Demographic data from this cohort showed that 85% of the bladder cancer patients were male, and the majority were over 60 years of age, matching national and international bladder cancer trends [2,22]. These findings reinforce the representativeness of our sample for the UK bladder cancer population and highlight the need for gender- and age-specific analyses in future studies.

This investigation also has public health implications. The detection of HR-HPV types such as HPV35, HPV52, and HPV66—not currently covered by first-generation HPV vaccines—raises important questions about the scope of current vaccination strategies [24]. If further studies confirm a pathogenic role of these types in bladder cancer, broader or regionally tailored vaccines may be necessary.
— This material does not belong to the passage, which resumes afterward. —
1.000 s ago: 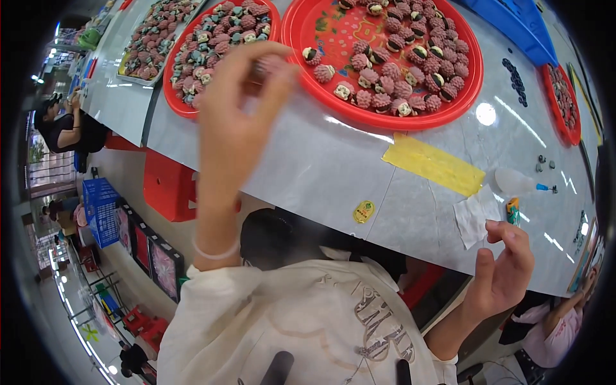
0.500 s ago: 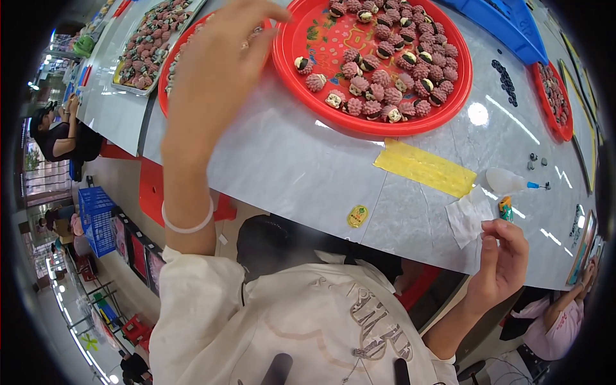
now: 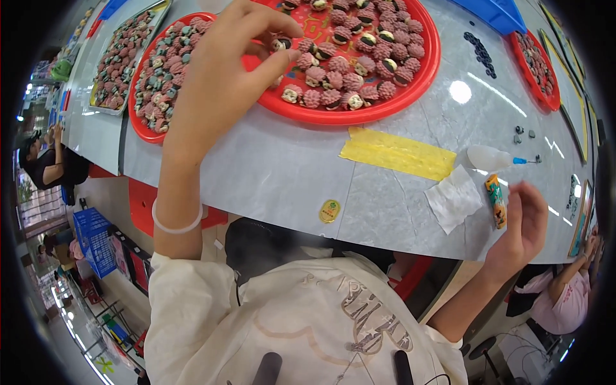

Moreover, increasing awareness of HPV’s role beyond cervical cancer could improve early detection, prevention, and patient outcomes.

Nevertheless, this is the first UK-based study to investigate the prevalence and expression of 12 HR-HPV genotypes in fresh bladder cancer tissue. The results contribute to a growing body of evidence suggesting that HPV may be involved in bladder carcinogenesis, at least in a subset of cases. These findings suggest the need for further mechanistic studies and larger epidemiological analyses across different populations.